Mme Audrey Dufeu Schubert. Je veux répondre à mon collègue du groupe Socialistes et apparentés et défendre, par anticipation, mon amendement n222, qui n’aura plus d’objet si l’article est supprimé.

Si nous supprimions, dans cet article, la référence au règlement européen n1601/31 du Conseil du 10 juin 1991, nous retrancherions tous les vins liquoreux, type jurançon, de l’assiette de la taxe. Leur taux  de sucre étant très élevé, ils ne seraient pas considérés comme des premix, non plus que les vins mousseux et les cidres.

Pour répondre aussi à mon collègue du groupe LR, les premix sont réalisés, pour les trois quarts d’entre eux, avec des vins importés. Autrement dit, les vins français ne sont presque pas concernés par ce type de mélanges. Ce que vous proposez ne protégerait donc pas forcément notre filière viticole, puisque la richesse de notre patrimoine tient à la qualité de ses vins.

M. le président. La parole est à Mme Jeanine Dubié.

Mme Jeanine Dubié. Je veux aussi m’exprimer sur mon amendement no 277, qui n’aura plus d’objet, lui non plus, en cas de suppression de l’article. Cet amendement tend à réduire la portée de cet article introduit par le Sénat, de façon à ne viser que les vins aromatisés. Comme vient de le dire notre collègue, les vins utilisés pour la production de ces boissons rosées, aromatisées au pamplemousse ou à d’autres parfums, ne sont pas, pour l’essentiel, produits en France. Je ne crois donc pas que ces amendements de suppression soient de nature à soutenir notre filière viticole.
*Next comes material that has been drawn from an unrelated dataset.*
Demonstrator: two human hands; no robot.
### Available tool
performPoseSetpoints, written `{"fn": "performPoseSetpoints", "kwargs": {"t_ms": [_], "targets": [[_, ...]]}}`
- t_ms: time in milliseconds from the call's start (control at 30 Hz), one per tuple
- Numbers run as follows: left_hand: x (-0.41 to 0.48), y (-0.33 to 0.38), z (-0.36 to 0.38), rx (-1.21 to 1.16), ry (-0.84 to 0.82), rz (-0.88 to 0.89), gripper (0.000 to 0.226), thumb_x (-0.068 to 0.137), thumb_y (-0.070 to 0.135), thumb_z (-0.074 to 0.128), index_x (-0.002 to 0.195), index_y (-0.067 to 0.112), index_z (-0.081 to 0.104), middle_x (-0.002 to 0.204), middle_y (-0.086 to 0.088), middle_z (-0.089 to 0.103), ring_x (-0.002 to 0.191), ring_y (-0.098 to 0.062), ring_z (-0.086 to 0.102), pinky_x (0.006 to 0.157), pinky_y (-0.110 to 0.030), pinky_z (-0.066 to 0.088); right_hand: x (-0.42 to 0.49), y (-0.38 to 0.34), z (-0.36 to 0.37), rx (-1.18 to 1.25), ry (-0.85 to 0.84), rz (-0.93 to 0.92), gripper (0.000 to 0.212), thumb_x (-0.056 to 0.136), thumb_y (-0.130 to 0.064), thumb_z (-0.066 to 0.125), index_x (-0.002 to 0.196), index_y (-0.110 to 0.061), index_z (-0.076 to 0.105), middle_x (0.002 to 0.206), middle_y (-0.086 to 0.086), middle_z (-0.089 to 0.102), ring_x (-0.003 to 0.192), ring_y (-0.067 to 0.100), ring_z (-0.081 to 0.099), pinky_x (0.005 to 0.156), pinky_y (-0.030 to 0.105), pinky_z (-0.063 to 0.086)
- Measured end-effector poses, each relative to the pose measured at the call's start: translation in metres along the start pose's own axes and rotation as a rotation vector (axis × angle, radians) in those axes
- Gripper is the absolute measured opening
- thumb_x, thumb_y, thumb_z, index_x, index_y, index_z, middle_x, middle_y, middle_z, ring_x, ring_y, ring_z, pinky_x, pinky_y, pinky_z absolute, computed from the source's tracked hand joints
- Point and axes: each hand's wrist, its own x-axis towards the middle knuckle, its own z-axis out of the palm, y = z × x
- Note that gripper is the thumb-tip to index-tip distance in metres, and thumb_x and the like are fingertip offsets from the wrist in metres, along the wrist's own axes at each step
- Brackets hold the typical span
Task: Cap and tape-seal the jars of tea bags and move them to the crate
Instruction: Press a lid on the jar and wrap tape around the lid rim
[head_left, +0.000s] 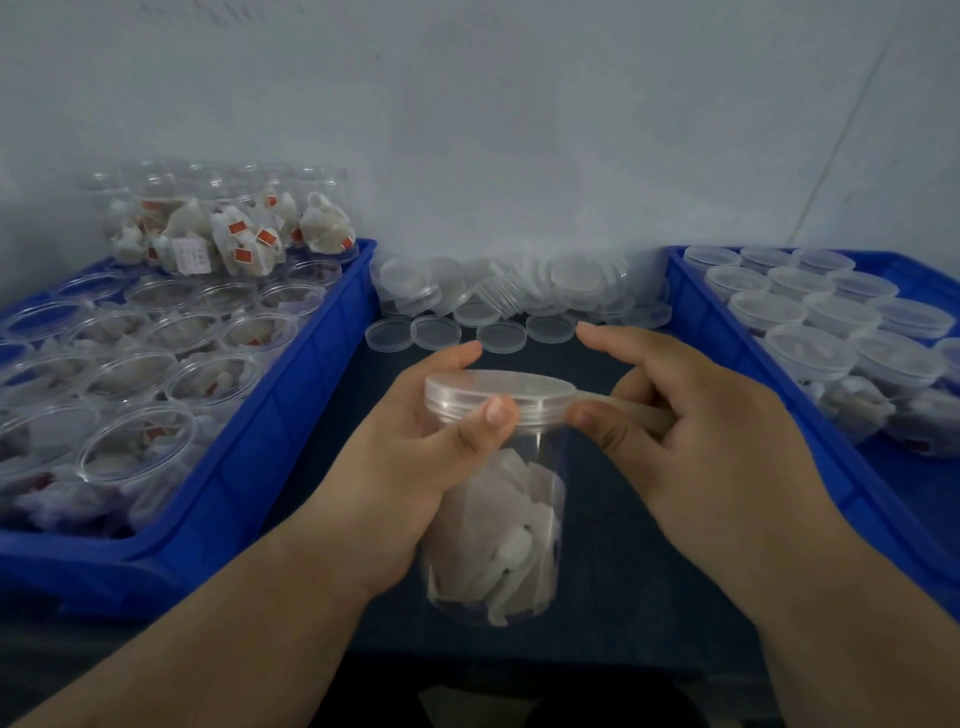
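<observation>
With the left hand (415, 467) gripping the jar (498, 530) and the right hand (701, 431) pinching tape (623, 407) at the lid (498, 388), a slack or slanted pull could crease the seal.

This is looking like a small hand-packing workshop. A blue plastic crate (291, 415) is filling the left of the frame, holding rows of open clear plastic jars (208, 379) of white tea bags (244, 241); a second blue plastic crate (693, 296) at right is carrying identical capped jars (810, 353). A heap of clear round plastic lids (519, 291) is lying at centre on a dark worktop (379, 400), against a pale wall (519, 130).
</observation>
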Motion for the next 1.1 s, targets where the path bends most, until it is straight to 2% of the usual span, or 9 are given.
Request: {"fn": "performPoseSetpoints", "kwargs": {"t_ms": [100,200,300,400,567,767,833,933,1100], "targets": [[0.0,0.003,0.006,-0.047,0.073,-0.029,0.084,0.046,0.069,0.084,0.121,0.037,0.065,0.112,0.007,0.076,0.103,-0.014,0.074,0.099,-0.049,0.052,0.001,-0.003,-0.002,0.021,0.02,0.012,0.057,0.082,-0.064,0.043,0.134,-0.041,0.05,0.078,-0.017,0.059,0.076,0.001,0.058,0.058,0.012,0.043],[0.001,0.005,0.006,-0.035,0.134,-0.051,0.105,0.03,0.081,0.084,0.123,0.038,0.063,0.109,0.01,0.076,0.101,-0.011,0.074,0.103,-0.049,0.05,0.001,-0.002,-0.008,0.053,0.028,0.027,0.056,0.084,-0.06,0.039,0.134,-0.039,0.051,0.088,-0.021,0.06,0.075,0.0,0.059,0.062,0.014,0.046],[0.001,0.006,0.005,0.014,0.184,-0.055,0.121,0.015,0.089,0.078,0.126,0.044,0.062,0.112,0.018,0.074,0.105,-0.007,0.072,0.105,-0.046,0.049,0.0,-0.001,-0.013,0.027,0.062,0.005,0.05,0.085,-0.057,0.045,0.134,-0.046,0.045,0.086,-0.02,0.061,0.078,0.0,0.059,0.062,0.014,0.044],[0.0,0.008,0.009,-0.023,0.178,-0.041,0.107,0.033,0.079,0.084,0.129,0.038,0.061,0.11,0.016,0.075,0.1,-0.007,0.074,0.105,-0.048,0.048,0.001,0.004,-0.012,0.025,0.07,0.01,0.052,0.084,-0.055,0.05,0.135,-0.045,0.044,0.079,-0.018,0.062,0.079,0.001,0.06,0.066,0.012,0.044],[-0.001,0.006,0.01,-0.098,0.093,-0.043,0.09,0.053,0.058,0.083,0.133,0.026,0.058,0.112,0.002,0.077,0.104,-0.019,0.074,0.104,-0.053,0.049,0.004,0.007,0.0,0.093,0.043,0.004,0.057,0.084,-0.058,0.05,0.138,-0.041,0.042,0.088,-0.019,0.061,0.076,0.0,0.06,0.07,0.008,0.046],[-0.001,0.0,0.003,-0.097,0.048,0.017,0.119,0.039,0.072,0.09,0.14,0.025,0.052,0.125,0.001,0.073,0.117,-0.022,0.069,0.106,-0.053,0.047,0.006,0.011,0.007,0.118,-0.001,-0.01,0.06,0.086,-0.065,0.044,0.142,-0.045,0.035,0.095,-0.022,0.059,0.08,-0.005,0.057,0.072,0.002,0.04],[-0.001,0.0,0.002,-0.11,-0.005,0.03,0.112,0.04,0.074,0.09,0.136,0.025,0.057,0.125,-0.002,0.073,0.117,-0.023,0.069,0.106,-0.052,0.047,0.008,0.014,0.008,0.132,-0.034,-0.008,0.06,0.086,-0.067,0.041,0.142,-0.048,0.03,0.096,-0.021,0.058,0.08,-0.005,0.058,0.071,0.003,0.041],[-0.001,-0.001,0.002,-0.069,-0.111,0.064,0.072,0.05,0.075,0.085,0.109,0.033,0.076,0.118,-0.007,0.074,0.114,-0.027,0.07,0.101,-0.051,0.054,0.009,0.019,0.007,0.148,-0.111,0.026,0.064,0.083,-0.073,0.038,0.143,-0.052,0.028,0.092,-0.018,0.061,0.08,-0.001,0.061,0.072,0.007,0.044],[0.0,-0.006,0.001,-0.076,-0.032,0.034,0.091,0.04,0.081,0.084,0.117,0.034,0.073,0.134,0.0,0.067,0.126,-0.023,0.063,0.11,-0.055,0.045,0.005,0.017,0.003,0.116,-0.058,0.011,0.061,0.084,-0.07,0.044,0.14,-0.05,0.032,0.085,-0.019,0.06,0.073,-0.002,0.059,0.07,0.005,0.043]]}}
Toutefois, le sujet est complexe et je comprends les conséquences que pourrait avoir l’adoption de l’article. Mme la ministre s’est d’ailleurs déclarée prête à remettre l’ouvrage sur le métier. Nous devons, je crois, protéger nos jeunes de la consommation de produits qui sont avant tout très sucrés…

M. le président. Merci, ma chère collègue.

Mme Jeanine Dubié. …pour masquer le degré d’alcool qu’ils contiennent…

M. le président. Merci.

(Les amendements identiques nos 317, 92, 110, 117, 168, 169, 183, 218 et 280 sont adoptés et l’article 9 quater est supprimé ; en conséquence, les amendements nos 277, 232 et 222 tombent.)

Article 10 bis A

M. le président. La parole est à M. le rapporteur général, pour soutenir l’amendement n47, tendant à la suppression de l’article 10 bis A.

M. Olivier Véran, rapporteur général. Cet amendement traduit un souci de cohérence avec les débats fournis que nous avons eus, en première lecture, au sujet des moniteurs de ski. Nous avions trouvé une solution équilibrée, massivement soutenue dans l’hémicycle, qui consistait à demander au Gouvernement de remettre un rapport détaillé au Parlement sur toutes ces professions.

Nous avons évoqué les problèmes particuliers rencontrés par les moniteurs de ski, qu’il s’agisse du régime micro-social ou de certaines cotisations disproportionnées par rapport à la faiblesse de l’activité. Nous étions convenus, il y a trois semaines, de proposer l’an prochain, voire avant, des solutions pérennes, fondées sur des études d’impact solides. C’est pourquoi la commission a adopté cet amendement qui tend à supprimer l’article introduit au Sénat.

M. le président. Quel est l’avis du Gouvernement ?

Mme Agnès Buzyn, ministre. Favorable.

M. le président. La parole est à M. Martial Saddier.

M. Martial Saddier. Cet amendement réglera peut-être, de façon pérenne, la situation actuelle, mais nullement celle qui sera créé dans quelques jours : nous aurons l’occasion d’y revenir.

(L’amendement n47 est adopté et l’article 10 bis A est supprimé ; en conséquence, l’amendement no 131 tombe.)  

M. le président. La suite de la discussion est renvoyée à la deuxième séance du mardi 27 novembre.

2

Ordre du jour de la prochaine séance

M. le président. Prochaine séance, aujourd’hui, à neuf heures trente :

Questions orales sans débat.

La séance est levée.

(La séance est levée, le mardi 27 novembre 2018, à une heure.)